French serial killer

François Vérove (/fr/; 22 January 1962 – 29 September 2021), also known as Le Grêlé (/fr/, the Pockmarked Man), was a French serial killer, rapist and police officer who murdered at least three people between 1986 and 1994 in the Île-de-France region. He received his nickname from acne scars seen on his face by witnesses following his first murder.

Vérove's first murder, that of 11-year-old Cécile Bloch, took place in the 19th arrondissement of Paris in 1986. The following year he murdered two adults in the 4th arrondissement of the city.
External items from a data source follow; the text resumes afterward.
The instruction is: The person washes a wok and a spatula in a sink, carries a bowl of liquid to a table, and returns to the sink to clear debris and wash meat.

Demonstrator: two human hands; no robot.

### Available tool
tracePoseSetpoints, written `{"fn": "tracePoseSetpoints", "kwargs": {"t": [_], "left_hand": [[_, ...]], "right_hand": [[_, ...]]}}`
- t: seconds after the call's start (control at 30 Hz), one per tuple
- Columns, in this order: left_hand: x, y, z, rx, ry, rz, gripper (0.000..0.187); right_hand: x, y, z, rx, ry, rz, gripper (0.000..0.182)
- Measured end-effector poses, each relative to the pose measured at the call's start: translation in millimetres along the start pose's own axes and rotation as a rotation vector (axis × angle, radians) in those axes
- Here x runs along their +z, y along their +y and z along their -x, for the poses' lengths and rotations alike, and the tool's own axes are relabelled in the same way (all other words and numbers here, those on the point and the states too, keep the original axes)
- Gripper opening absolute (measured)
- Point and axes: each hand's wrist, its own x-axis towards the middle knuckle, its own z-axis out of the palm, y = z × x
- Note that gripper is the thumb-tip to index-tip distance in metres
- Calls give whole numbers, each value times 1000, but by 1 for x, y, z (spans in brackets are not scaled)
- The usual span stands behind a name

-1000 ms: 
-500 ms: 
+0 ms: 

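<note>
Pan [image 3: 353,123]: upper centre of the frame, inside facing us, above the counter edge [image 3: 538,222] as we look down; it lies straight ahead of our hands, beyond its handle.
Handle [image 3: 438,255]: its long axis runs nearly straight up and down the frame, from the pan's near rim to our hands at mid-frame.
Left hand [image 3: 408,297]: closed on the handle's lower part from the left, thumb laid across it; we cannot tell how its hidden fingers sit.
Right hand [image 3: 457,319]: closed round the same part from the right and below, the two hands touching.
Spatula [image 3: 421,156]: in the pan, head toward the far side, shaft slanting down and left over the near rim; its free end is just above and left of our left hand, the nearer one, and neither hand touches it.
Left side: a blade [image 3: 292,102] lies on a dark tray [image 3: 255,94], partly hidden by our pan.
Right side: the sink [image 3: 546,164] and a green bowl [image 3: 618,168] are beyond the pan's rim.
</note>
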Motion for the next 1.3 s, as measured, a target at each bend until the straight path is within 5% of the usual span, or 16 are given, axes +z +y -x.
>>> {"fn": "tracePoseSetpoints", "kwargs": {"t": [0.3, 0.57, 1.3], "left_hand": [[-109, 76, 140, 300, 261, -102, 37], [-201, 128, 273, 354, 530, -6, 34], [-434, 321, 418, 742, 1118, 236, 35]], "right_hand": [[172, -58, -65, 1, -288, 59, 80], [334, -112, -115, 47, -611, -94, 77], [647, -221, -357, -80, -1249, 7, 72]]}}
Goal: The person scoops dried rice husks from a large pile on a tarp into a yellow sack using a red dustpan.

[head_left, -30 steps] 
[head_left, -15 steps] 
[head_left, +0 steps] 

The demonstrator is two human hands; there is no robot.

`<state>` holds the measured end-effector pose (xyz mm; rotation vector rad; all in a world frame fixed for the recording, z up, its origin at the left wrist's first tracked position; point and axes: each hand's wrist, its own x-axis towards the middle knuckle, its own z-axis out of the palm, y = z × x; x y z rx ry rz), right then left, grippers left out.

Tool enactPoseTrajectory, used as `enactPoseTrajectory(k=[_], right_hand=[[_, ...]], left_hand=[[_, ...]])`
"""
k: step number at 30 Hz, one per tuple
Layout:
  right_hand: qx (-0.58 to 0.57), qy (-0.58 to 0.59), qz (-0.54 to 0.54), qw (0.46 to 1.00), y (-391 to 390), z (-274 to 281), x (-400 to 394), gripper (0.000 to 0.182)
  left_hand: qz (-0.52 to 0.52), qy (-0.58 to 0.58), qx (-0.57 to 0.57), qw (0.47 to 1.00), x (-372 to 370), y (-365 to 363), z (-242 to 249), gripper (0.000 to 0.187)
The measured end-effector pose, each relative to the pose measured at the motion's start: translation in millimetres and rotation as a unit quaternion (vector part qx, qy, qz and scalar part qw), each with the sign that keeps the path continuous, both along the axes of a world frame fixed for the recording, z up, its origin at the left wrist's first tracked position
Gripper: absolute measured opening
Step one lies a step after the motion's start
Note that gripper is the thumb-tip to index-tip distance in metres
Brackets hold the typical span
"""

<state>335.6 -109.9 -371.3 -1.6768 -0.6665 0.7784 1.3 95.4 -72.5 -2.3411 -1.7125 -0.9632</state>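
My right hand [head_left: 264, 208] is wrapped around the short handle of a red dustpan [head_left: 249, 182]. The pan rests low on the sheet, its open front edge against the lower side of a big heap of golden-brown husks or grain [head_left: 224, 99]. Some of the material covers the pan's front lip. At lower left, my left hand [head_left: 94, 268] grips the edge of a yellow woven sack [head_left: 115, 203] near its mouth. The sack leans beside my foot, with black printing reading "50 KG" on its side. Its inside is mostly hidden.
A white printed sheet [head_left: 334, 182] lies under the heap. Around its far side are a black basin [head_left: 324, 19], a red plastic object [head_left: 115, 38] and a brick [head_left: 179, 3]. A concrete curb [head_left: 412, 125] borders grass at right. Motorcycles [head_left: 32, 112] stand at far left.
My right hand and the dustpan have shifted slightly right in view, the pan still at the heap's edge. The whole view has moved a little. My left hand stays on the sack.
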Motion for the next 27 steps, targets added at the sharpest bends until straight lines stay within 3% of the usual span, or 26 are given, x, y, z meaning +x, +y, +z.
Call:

He was linked to two further murders in 1991 and 1994, as well as two rapes in 1987 and 1994.

During his crime spree, Vérove belonged to various French police forces; he was a member of the National Gendarmerie between 1983 and 1988, serving as a motorcyclist in the Republican Guard, then became an officer in the National Police in Paris until his retirement in 2019. He briefly held elected office as a municipal councillor in Prades-le-Lez, Hérault, between 2019 and 2020.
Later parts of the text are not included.